TASK OBJECTIVE ▸ No pictures go in the copy. Restate, word for word, each line from the one containing "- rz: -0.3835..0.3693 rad" through the last line below.

>>>>>

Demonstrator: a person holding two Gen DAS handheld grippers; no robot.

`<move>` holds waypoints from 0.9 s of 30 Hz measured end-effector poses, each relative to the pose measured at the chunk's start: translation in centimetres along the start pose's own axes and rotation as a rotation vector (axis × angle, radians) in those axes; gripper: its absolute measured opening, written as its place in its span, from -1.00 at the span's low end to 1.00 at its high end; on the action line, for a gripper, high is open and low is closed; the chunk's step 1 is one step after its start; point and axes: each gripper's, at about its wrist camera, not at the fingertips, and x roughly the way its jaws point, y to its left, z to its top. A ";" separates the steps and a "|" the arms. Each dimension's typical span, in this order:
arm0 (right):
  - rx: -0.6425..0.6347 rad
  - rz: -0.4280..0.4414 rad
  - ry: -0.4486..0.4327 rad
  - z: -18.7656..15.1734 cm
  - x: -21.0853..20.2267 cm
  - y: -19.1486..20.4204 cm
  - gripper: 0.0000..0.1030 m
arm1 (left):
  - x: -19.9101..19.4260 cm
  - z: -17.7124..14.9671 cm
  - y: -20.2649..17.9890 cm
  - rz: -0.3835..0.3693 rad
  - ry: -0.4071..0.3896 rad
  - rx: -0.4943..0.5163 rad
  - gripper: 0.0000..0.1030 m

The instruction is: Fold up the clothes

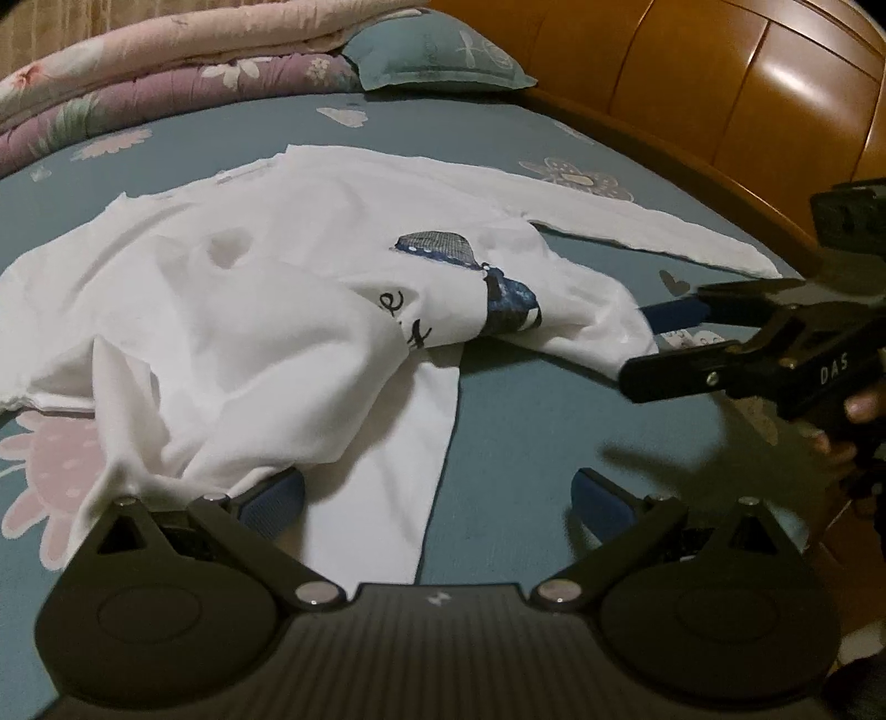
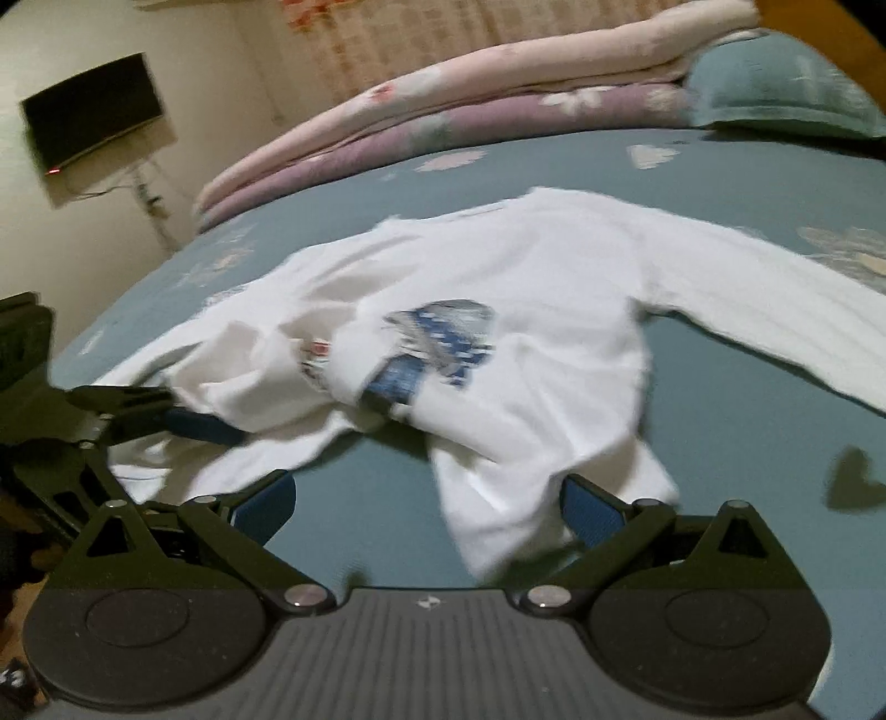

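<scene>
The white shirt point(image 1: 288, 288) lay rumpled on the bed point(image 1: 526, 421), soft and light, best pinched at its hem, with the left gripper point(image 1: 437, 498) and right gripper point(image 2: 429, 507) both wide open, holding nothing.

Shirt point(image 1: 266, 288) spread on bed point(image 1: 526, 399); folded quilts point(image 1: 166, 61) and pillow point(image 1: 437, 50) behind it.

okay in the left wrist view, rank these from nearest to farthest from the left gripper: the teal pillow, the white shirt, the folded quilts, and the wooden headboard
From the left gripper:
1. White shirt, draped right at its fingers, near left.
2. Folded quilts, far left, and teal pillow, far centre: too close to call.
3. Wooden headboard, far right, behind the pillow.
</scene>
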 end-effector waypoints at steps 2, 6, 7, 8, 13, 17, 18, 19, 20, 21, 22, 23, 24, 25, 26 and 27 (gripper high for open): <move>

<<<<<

OUTPUT BELOW ▸
  - rz: -0.3835..0.3693 rad
  - ry: -0.4071..0.3896 rad
  - rx: -0.4943..0.5163 rad
  - gripper: 0.0000..0.1030 m

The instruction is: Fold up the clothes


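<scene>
The white shirt point(image 1: 288, 288) lay rumpled on the bed point(image 1: 526, 421), soft and light, best pinched at its hem, with the left gripper point(image 1: 437, 498) and right gripper point(image 2: 429, 507) both wide open, holding nothing.

Shirt point(image 1: 266, 288) spread on bed point(image 1: 526, 399); folded quilts point(image 1: 166, 61) and pillow point(image 1: 437, 50) behind it.

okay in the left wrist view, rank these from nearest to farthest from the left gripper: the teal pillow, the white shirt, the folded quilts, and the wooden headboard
From the left gripper:
1. White shirt, draped right at its fingers, near left.
2. Folded quilts, far left, and teal pillow, far centre: too close to call.
3. Wooden headboard, far right, behind the pillow.
</scene>
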 end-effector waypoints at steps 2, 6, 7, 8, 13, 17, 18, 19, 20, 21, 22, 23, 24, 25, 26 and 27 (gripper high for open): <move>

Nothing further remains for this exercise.